Data from: A cost-and-time effective procedure to develop SNP markers for multiple species: a support for community genetics

1.Multi‐species population genetics is an emerging field that provides insight relevant to conservation biology and community ecology. However, to date, this approach is limited to species with available genetic resources. The use of thousands of single nucleotide polymorphism (SNP) markers developed from recent genotyping‐by‐sequencing (GBS) technologies is a roadmap for the study of non‐model species, but remains cost prohibitive when several, distantly related species are involved. 2.We aimed to overcome this issue by using a single HiSeq3000 run of restriction‐site associated DNA sequencing (RAD‐Seq) to retrieve SNP markers for 40 diverse species including plants, invertebrates, fish and mammals. We developed a Python‐based pipeline to isolate ~100‐500 high‐quality SNP markers for each species that could be genotyped through classical PCR amplification methods. To assess the quality of these markers, we validated our approach on ~160 of the characterized SNPs for each of 18 Neotropical fish species from the river Maroni (French Guiana, South America), using the MassARRAY iPLEX platform from Agena Bioscience (San Diego, CA, USA). 3.A run of the pipeline applying stringent filtering parameters enabled the successful design of between 130 and 3492 SNP markers for 30 of the 40 study species. Relaxing pipeline parameters allows for an increase in the number of detected SNPs. Across the 18 species from French Guiana, an average of 85% of markers were successfully amplified, polymorphic, and scored in ≥90% of individuals (~200 individuals per species). The great majority (>98%) of these markers were at Hardy‐Weinberg equilibrium in each sampling site from the river Maroni. 4.This SNP discovery was performed at the cost of ~$US110 for each of the 40 species. Genotyping was performed at the cost of ~$US6000 for each of the 18 fish species with an average of 200 individuals per species. This strategy was found cost‐and‐time efficient to develop hundreds of SNP markers for a large range of non‐model species, which can be used to investigate ecological and evolutionary questions that do not require whole‐genome coverage.

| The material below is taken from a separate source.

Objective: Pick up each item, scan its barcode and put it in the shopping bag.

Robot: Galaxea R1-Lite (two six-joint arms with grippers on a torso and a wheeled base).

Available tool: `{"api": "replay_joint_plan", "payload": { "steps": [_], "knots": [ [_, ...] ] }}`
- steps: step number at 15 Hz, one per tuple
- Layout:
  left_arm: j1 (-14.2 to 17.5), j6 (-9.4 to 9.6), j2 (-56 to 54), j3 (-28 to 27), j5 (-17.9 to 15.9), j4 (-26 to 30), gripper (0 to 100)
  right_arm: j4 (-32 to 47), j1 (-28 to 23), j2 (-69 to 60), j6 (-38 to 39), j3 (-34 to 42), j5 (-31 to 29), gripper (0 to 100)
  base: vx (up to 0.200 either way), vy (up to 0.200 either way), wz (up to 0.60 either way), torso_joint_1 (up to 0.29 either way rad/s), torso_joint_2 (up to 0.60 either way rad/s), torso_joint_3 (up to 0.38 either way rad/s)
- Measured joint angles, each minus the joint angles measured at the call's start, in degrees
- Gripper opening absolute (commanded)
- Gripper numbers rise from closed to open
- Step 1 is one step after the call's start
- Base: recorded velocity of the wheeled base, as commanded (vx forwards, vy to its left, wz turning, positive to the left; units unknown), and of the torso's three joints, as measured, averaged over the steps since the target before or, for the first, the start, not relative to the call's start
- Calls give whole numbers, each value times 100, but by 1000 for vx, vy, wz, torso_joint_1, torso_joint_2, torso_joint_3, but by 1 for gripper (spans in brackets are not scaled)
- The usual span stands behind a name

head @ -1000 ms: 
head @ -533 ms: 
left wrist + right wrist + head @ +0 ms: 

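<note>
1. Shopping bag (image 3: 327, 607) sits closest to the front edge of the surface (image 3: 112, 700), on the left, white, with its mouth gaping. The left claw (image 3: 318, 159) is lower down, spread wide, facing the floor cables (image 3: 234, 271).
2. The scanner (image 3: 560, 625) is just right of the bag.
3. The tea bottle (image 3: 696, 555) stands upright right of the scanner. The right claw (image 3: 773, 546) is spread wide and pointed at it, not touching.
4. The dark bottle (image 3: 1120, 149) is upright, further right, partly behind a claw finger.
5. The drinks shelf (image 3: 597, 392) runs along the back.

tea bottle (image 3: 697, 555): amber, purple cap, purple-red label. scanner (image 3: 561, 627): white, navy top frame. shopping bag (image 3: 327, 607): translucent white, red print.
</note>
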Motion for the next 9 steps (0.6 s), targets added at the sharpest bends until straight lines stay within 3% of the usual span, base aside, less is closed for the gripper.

1. 多物种种群遗传学（Multi‐species population genetics）是一门新兴研究领域，可为保护生物学与群落生态学提供重要研究视角。但迄今为止，该研究方法仅适用于具备可用遗传资源的物种。依托最新测序分型（genotyping‐by‐sequencing, GBS）技术开发的数千个单核苷酸多态性（single nucleotide polymorphism, SNP）标记，为非模式物种的研究提供了可行路线图，但当涉及多个远缘物种时，该方案仍存在成本过高的问题。 2. 本研究旨在通过单次HiSeq3000测序的限制性位点相关DNA测序（restriction‐site associated DNA sequencing, RAD‐Seq），为涵盖植物、无脊椎动物、鱼类及哺乳类在内的40个不同类群物种获取SNP标记，以此解决上述成本问题。我们开发了一套基于Python的分析流程，可从每个物种中筛选获得约100~500个高质量SNP标记，这些标记可通过经典PCR扩增技术完成基因分型。为评估标记质量，我们使用美国加利福尼亚州圣地亚哥Agena Bioscience公司的MassARRAY iPLEX基因分型平台，对来自南美洲法属圭亚那马罗尼河的18个新热带区鱼类物种的每个物种约160个已注释SNP进行了方法验证。 3. 采用严格过滤参数运行该分析流程后，成功为40个研究物种中的30个设计出130~3492个SNP标记。放宽流程参数则可提升检测到的SNP数量。针对来自法属圭亚那的18个物种，平均85%的标记可成功扩增、具备多态性，且在≥90%的个体（每个物种约200个个体）中可完成分型。在马罗尼河的每个采样点中，绝大多数（>98%）此类标记均符合哈迪-温伯格平衡（Hardy‐Weinberg equilibrium）。 4. 本研究的SNP发掘环节，每个物种的成本约为110美元。针对18个鱼类物种的基因分型环节，每个物种（平均200个个体）的成本约为6000美元。该策略被证实兼具成本与时间效益，可针对大量非模式物种开发数百个SNP标记，用于开展无需全基因组覆盖范围的生态学与进化学研究。